COLLECTED DATA START
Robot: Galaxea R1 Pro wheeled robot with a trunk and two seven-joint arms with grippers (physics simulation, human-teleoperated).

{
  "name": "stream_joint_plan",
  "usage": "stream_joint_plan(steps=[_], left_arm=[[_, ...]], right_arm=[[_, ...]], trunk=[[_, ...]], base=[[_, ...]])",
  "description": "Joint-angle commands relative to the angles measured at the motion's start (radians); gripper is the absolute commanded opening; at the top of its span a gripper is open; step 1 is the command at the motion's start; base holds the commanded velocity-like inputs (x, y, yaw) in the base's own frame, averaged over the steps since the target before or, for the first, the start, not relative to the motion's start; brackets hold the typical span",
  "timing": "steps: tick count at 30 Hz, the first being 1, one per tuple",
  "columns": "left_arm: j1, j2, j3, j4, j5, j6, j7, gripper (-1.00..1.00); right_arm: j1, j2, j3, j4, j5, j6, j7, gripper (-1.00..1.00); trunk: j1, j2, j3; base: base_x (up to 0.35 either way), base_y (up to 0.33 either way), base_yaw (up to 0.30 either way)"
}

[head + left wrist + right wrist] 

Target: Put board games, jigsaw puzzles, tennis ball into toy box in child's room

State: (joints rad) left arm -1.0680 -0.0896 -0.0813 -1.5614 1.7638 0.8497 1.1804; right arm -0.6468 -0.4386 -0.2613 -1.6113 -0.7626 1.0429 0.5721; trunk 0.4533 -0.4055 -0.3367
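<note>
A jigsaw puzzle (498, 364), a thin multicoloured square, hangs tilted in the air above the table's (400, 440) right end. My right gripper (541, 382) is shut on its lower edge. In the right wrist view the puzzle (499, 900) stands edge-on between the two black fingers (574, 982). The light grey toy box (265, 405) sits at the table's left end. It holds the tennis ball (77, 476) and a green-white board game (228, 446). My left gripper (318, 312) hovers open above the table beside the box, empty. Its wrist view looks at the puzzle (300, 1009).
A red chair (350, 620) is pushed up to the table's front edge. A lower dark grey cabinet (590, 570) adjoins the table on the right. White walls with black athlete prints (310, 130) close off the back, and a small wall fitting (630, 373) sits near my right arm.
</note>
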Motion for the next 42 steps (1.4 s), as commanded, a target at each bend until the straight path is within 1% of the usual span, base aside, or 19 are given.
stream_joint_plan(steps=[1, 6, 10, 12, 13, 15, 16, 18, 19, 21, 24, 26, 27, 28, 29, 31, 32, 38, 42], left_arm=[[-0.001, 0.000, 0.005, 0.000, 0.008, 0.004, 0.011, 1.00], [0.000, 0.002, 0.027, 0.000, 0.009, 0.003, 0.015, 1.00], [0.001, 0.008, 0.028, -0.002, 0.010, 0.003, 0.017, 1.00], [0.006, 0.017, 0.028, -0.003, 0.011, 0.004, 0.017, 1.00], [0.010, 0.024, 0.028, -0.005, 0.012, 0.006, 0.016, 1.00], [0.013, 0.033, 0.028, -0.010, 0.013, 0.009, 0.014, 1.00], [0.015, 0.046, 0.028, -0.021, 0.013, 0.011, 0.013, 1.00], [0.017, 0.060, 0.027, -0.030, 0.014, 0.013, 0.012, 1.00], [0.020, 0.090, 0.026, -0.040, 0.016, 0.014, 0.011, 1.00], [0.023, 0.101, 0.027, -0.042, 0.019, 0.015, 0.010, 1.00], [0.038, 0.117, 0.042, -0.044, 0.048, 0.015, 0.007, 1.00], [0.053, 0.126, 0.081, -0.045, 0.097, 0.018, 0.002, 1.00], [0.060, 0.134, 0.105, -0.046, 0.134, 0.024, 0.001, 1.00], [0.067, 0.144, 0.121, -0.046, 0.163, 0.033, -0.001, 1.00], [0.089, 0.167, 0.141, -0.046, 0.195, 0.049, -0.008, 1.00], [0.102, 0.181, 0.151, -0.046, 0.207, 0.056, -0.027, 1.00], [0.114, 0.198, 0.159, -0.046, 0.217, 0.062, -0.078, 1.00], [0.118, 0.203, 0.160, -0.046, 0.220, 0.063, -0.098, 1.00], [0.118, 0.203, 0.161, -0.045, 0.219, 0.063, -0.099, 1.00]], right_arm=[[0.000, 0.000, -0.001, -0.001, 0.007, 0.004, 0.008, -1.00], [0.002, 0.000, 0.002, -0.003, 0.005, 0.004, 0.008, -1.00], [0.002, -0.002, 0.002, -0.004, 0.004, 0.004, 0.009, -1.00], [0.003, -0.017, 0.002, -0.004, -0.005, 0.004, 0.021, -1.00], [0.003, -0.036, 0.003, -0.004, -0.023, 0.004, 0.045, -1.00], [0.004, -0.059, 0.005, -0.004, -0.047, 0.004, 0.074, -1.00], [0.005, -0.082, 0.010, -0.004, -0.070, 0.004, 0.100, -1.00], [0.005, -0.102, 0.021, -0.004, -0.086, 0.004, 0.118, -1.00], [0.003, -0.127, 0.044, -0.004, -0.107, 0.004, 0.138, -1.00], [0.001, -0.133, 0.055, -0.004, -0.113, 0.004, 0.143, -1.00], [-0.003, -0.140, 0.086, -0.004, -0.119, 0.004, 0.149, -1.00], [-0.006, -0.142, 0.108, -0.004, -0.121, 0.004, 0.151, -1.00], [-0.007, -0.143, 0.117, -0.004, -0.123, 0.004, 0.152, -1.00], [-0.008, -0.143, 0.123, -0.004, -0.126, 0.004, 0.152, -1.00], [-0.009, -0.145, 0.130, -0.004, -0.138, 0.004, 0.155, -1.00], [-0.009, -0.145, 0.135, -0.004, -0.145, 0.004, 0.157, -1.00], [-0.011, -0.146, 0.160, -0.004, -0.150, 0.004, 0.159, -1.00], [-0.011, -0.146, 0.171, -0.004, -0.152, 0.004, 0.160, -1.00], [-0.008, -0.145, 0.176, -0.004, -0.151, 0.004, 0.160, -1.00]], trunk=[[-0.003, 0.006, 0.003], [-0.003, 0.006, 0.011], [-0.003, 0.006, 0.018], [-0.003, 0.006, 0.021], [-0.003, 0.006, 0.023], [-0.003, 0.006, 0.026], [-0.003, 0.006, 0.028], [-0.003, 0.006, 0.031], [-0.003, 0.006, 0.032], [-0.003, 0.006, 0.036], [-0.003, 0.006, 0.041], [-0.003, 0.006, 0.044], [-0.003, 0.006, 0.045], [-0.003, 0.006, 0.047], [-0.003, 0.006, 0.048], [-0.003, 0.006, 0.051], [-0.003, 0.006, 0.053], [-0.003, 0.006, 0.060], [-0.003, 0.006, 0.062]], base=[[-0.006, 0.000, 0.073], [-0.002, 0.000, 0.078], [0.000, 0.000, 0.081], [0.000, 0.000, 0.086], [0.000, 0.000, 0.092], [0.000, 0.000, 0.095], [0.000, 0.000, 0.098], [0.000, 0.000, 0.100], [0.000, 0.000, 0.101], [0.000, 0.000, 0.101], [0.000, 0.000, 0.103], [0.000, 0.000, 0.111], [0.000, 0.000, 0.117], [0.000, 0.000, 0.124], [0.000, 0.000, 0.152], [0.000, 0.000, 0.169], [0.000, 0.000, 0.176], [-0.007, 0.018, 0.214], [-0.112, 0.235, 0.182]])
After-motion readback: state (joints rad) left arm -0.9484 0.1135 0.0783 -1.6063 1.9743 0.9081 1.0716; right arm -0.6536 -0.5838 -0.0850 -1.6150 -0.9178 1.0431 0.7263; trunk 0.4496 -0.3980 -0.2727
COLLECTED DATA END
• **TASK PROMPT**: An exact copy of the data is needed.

• **SOLUTION BELOW**:
Robot: Galaxea R1 Pro wheeled robot with a trunk and two seven-joint arms with grippers (physics simulation, human-teleoperated).

{
  "name": "stream_joint_plan",
  "usage": "stream_joint_plan(steps=[_], left_arm=[[_, ...]], right_arm=[[_, ...]], trunk=[[_, ...]], base=[[_, ...]])",
  "description": "Joint-angle commands relative to the angles measured at the motion's start (radians); gripper is the absolute commanded opening; at the top of its span a gripper is open; step 1 is the command at the motion's start; base holds the commanded velocity-like inputs (x, y, yaw) in the base's own frame, averaged over the steps since the target before or, for the first, the start, not relative to the motion's start; brackets hold the typical span",
  "timing": "steps: tick count at 30 Hz, the first being 1, one per tuple",
  "columns": "left_arm: j1, j2, j3, j4, j5, j6, j7, gripper (-1.00..1.00); right_arm: j1, j2, j3, j4, j5, j6, j7, gripper (-1.00..1.00); trunk: j1, j2, j3; base: base_x (up to 0.35 either way), base_y (up to 0.33 either way), base_yaw (up to 0.30 either way)"
}

[head + left wrist + right wrist] 

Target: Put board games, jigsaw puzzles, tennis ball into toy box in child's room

State: (joints rad) left arm -1.0680 -0.0896 -0.0813 -1.5614 1.7638 0.8497 1.1804; right arm -0.6468 -0.4386 -0.2613 -1.6113 -0.7626 1.0429 0.5721; trunk 0.4533 -0.4055 -0.3367
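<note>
A jigsaw puzzle (498, 364), a thin multicoloured square, hangs tilted in the air above the table's (400, 440) right end. My right gripper (541, 382) is shut on its lower edge. In the right wrist view the puzzle (499, 900) stands edge-on between the two black fingers (574, 982). The light grey toy box (265, 405) sits at the table's left end. It holds the tennis ball (77, 476) and a green-white board game (228, 446). My left gripper (318, 312) hovers open above the table beside the box, empty. Its wrist view looks at the puzzle (300, 1009).
A red chair (350, 620) is pushed up to the table's front edge. A lower dark grey cabinet (590, 570) adjoins the table on the right. White walls with black athlete prints (310, 130) close off the back, and a small wall fitting (630, 373) sits near my right arm.
</note>
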Motion for the next 42 steps (1.4 s), as commanded, a target at each bend until the straight path is within 1% of the usual span, base aside, or 19 are given.
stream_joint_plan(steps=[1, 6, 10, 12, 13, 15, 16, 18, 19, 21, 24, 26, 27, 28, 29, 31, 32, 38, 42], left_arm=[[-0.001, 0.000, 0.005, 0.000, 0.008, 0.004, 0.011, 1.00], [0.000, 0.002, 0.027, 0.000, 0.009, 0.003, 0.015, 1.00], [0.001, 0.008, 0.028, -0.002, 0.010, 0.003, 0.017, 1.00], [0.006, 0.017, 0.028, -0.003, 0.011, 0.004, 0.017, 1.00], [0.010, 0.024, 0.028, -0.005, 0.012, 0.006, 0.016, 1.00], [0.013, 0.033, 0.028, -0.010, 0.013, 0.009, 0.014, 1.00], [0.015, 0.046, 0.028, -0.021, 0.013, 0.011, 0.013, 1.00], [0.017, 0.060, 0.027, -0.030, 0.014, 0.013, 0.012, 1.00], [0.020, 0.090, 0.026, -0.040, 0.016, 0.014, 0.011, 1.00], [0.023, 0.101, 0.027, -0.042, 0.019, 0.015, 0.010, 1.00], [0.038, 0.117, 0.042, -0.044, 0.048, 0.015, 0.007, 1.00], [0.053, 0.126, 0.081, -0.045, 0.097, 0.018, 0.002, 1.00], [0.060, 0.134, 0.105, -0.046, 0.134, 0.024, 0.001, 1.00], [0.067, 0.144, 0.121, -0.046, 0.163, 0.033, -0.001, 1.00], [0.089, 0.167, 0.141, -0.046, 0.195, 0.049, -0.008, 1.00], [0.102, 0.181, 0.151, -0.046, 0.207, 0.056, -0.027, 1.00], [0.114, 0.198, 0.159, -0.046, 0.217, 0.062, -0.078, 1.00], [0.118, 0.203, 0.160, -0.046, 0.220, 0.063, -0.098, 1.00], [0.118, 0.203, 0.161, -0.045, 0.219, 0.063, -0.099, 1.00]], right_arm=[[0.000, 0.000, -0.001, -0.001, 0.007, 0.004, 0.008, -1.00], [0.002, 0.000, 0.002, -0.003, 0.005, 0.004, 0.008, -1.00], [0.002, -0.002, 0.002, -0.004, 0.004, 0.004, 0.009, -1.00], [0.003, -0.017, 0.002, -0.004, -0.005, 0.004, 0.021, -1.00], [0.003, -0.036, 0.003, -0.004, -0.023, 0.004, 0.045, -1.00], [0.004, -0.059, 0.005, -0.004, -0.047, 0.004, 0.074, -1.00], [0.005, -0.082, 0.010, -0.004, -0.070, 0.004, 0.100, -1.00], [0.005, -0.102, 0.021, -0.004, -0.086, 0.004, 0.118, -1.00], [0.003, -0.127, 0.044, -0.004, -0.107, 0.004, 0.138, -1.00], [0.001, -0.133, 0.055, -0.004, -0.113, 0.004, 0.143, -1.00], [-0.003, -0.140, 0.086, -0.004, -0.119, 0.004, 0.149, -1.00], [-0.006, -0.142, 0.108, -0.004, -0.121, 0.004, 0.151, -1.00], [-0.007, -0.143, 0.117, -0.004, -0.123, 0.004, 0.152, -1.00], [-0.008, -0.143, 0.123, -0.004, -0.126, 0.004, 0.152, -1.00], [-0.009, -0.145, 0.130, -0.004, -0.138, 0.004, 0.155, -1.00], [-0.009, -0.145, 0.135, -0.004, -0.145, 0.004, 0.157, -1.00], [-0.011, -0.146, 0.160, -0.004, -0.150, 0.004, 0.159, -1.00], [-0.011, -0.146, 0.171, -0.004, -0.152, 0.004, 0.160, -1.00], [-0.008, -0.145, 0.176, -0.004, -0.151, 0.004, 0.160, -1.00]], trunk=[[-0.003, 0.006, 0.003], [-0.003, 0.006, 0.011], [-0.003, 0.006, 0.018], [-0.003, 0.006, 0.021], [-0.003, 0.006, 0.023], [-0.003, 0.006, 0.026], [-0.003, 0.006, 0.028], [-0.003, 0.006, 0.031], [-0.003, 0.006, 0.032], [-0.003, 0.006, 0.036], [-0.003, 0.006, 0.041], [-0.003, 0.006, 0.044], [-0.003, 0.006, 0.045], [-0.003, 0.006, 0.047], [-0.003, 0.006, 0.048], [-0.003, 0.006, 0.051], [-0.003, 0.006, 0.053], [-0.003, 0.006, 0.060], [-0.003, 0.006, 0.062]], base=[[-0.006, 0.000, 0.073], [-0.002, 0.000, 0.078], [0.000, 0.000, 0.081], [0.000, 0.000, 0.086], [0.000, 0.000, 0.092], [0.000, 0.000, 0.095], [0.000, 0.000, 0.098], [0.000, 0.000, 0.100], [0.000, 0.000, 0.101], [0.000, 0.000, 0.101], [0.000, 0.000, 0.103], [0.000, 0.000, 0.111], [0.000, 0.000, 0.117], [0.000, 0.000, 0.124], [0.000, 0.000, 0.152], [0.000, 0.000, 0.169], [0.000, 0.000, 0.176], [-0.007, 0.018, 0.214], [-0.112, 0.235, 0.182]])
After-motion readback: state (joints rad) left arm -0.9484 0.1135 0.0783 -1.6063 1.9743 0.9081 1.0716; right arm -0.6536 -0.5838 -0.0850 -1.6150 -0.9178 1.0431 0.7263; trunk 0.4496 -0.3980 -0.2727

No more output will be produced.